Die US-Anklagevertreter kündigten Berufung an und dafür haben sie zwei Wochen Zeit. Das ist eigentlich erstaunlich, weil die USA behaupten, in den USA würden Assange vier bis sechs Jahre Haft erwarten anstatt der 175 Jahre, von der die Verteidigung spricht. Es stellt sich die Frage, warum die USA so einen Aufwand betreiben, wenn Assange schon mehr als diese Zeit in Unfreiheit verbracht hat. Assange selbst musste auch heute weiterhin in Haft bleiben, denn über einen Kautionsantrag wird erst am Mittwoch am Westminster Magistrates Court entschieden.
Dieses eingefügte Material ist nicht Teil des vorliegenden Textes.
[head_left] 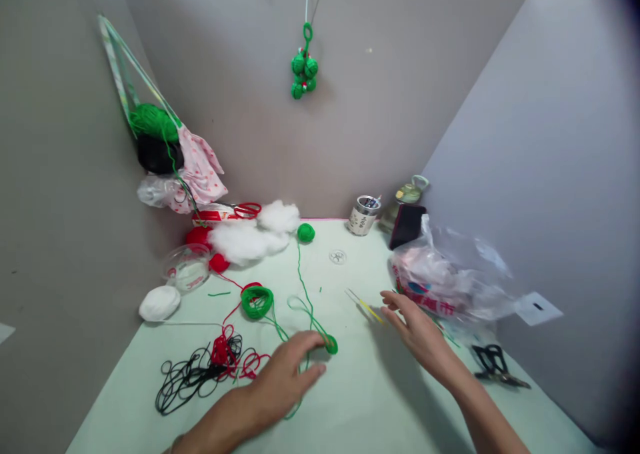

Seine Verlobte Stella Moris äußerte sich nach der heutigen Verhandlung sehr verhalten über diesen zwiespältigen Ausgang, gab aber ihrer Hoffnung Ausdruck, dass Julian Assange bald bei ihr und den gemeinsamen Söhnen sein werde. Des Weiteren appellierte sie an den Noch-US-Präsidenten Trump, die Anklage nunmehr fallenzulassen.

Auch Wikileaks-Chefredakteur Kristinn Hrafnsson bekräftigte diese Forderung und auch er betonte, dass das heute Gesagte nicht gut sei für Journalisten in aller Welt, und diesem Urteil würde ich mich wohl anschließen.

In den nächsten Tagen wird es wohl weitere Reflektionen zum Thema geben und auch eine Reaktion der US-Seite wird sicher interessant zu analysieren sein.